Today’s Mercedes Benz C36 AMG was originally built to challenge BMW’s M3 and is one of only 200 that were ever imported to the U.S. to do so. Your challenge is to decide if this low-mileage example is Nice Price or Crack Pipe.
There wasn’t much question as to which of those options was bestowed on Friday’s custom convertible 1990 Lincoln Mark VII, at least not after reading all the brutal comments. Sure enough, it dropped faster than Rhonda Rousey with a 70% Crack Pipe loss, yet another ignominious feather to stick in Lincoln’s sad cap of failure.
That Lincoln was at least an LSC, which stood for Luxury Sport Coupe and not, as many astronomers may have thought, Local Supercluster. A lot of manufacturers like to anoint their sportier rides with two or three-letter acronyms to identify their greater aspirations.

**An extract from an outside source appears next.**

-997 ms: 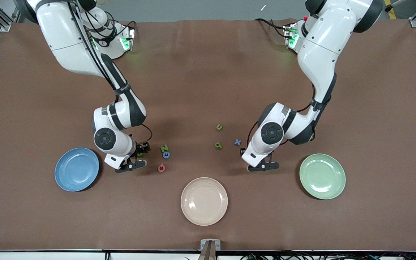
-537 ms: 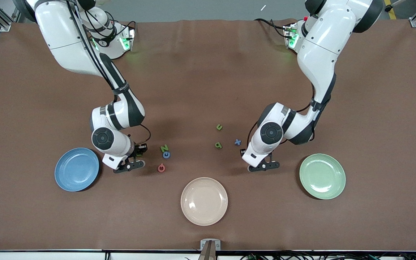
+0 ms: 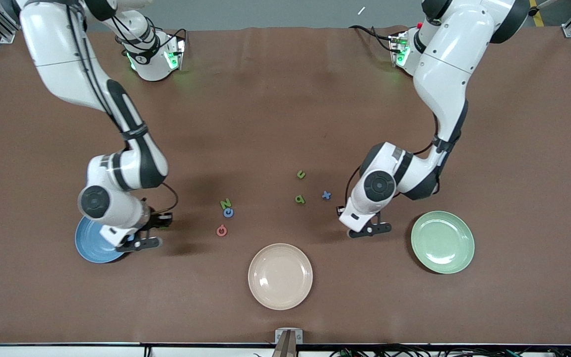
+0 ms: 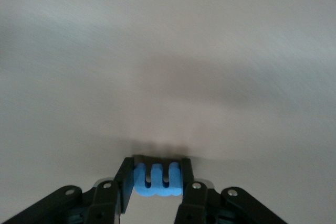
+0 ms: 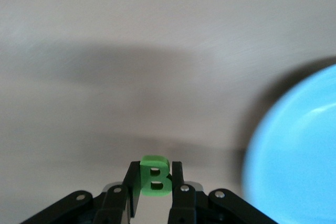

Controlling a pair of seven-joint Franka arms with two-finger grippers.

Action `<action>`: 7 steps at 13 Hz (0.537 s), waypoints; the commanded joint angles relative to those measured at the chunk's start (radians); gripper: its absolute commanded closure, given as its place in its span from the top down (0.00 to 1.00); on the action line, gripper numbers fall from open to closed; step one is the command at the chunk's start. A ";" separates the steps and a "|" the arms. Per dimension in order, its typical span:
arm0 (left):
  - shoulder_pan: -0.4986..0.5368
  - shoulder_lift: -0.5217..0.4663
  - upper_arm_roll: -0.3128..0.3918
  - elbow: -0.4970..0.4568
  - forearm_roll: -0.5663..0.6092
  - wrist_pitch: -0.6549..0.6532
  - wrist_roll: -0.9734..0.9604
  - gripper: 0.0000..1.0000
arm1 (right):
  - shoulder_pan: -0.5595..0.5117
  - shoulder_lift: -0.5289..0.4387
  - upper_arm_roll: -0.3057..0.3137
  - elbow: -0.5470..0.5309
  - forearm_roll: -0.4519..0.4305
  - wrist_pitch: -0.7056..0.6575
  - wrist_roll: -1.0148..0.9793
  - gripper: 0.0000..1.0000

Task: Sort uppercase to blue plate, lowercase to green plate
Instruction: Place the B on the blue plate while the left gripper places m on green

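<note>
The right pincer (image 5: 155,182) gripped the green B (image 5: 155,178) above the counter (image 3: 285,99) just beside the rim of the blue plate (image 3: 89,245), at the right arm's end. The left pincer (image 4: 157,181) clamped the blue m (image 4: 156,179) over bare counter between the blue x (image 3: 326,195) and the green plate (image 3: 442,242). The green Z (image 3: 225,203), blue C (image 3: 228,212) and pink-red Q (image 3: 222,230) lay clustered toward the blue plate, the green u (image 3: 301,174) and green b (image 3: 299,199) near the x, all farther from the front camera than the beige plate (image 3: 280,276).
</note>
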 commanded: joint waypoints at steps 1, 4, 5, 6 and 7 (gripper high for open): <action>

BMW of course uses two, the letter “M” and the class number, for theirs. Mercedes uses three, AMG, which surprisingly doesn’t stand for the German equivalent of Always Be Closing from Glengarry Glen Ross. Instead it’s taken from Aufrecht, Melcher (the original founders) and Großaspach which is the town in which Aufrecht was born.
Now, as we all know, AMG was originally an independent tuner and builder of racing engines. Once BMW had established their in-house M werkes however, Mercedes felt the need to compete mano-a-mano and brought AMG under their wing by first partnering with them, and then buying them.
One of AMG’s Hottentotten models was the W202-based C36 which the company offered between 1995 and 1997 and of which only about 5,200 were ever built. Out of those, only 200 were shipped to the U.S. of A., and this silver over black edition is one of the ones that made the trip.
Power for the C36 comes from a hand-built 276-bhp edition of Mercedes’ M104 bumped up to 3.6-litre displacement. The bigger pots are by way of a 2.1mm over-bore and the engine gained better intake and exhaust breathing as well as a hotter cam so as to make all those ponies as well as a healthy 284 lb-ft of twist.
The only gearbox offered on the U.S. cars this year was Benz’s 722.4 four-speed automatic. Other mods over the non-AMG cars included a suspension with firmer spring rates and a 25mm drop, as well as a body kit that supposedly makes the car a better freeway flyer.
This one hasn’t flown on all that many freeways apparently. It comes with only 84,000 miles on the clock and looks to be in great shape for it. The bodywork and badging all look to be intact, and it rocks appropriate AMG pizza pie wheels and Mercedes’ hypnotic single articulating windshield wiper. Love those!
The visual cues on the AMG are subtle, and just as no one in space can hear you scream, no one will hear you laughing maniacally was you pull away from them in what they mistakenly thought was a plain jane C-Class.
While you’re having your hoot you might notice that the interior looks to be in fine shape as well. The W202 was one of the first cars where Mercedes started cutting corners in the quality department. However, aside from some discoloration on the passenger seat squab (dammit, Taco Bell!) and an aftermarket radio, there doesn’t seem to be anything other than minor wear in here.
Oh, and before you start complaining about someone having accidentally dipped the steering wheel in their extra grandé vanilla latté, that’s how AMG spec’d them, black on top, and white on the bottom.
The seller is asking $5,800 for the car, and claims that it runs great and has ice cold A/C. What more could you want right? Well, what you might want is to hold out for this car’s successor, the C43, which replaced the 276-bhp six with a romper-stomper 302-horse 4.3-litre V8 which also came with 302 lb ft of torque. That car benefitted from an AMG-tweaked five-speed auto and brakes from the larger E55 AMG as well.
Or, you could stick with this one, which does sport more horses than the same model year BMW M3, if not that car’s aggressive handling capabilities. Hmmm, decisions, decisions.
Well, while you’re mulling over what to buy, take a moment to let us all know your opinion as to whether someone should buy this ’95 C36 at the price the seller has set. What’s you take on that, does $5,800 seem like a deal? Or, is that a price that’s more OMG than AMG?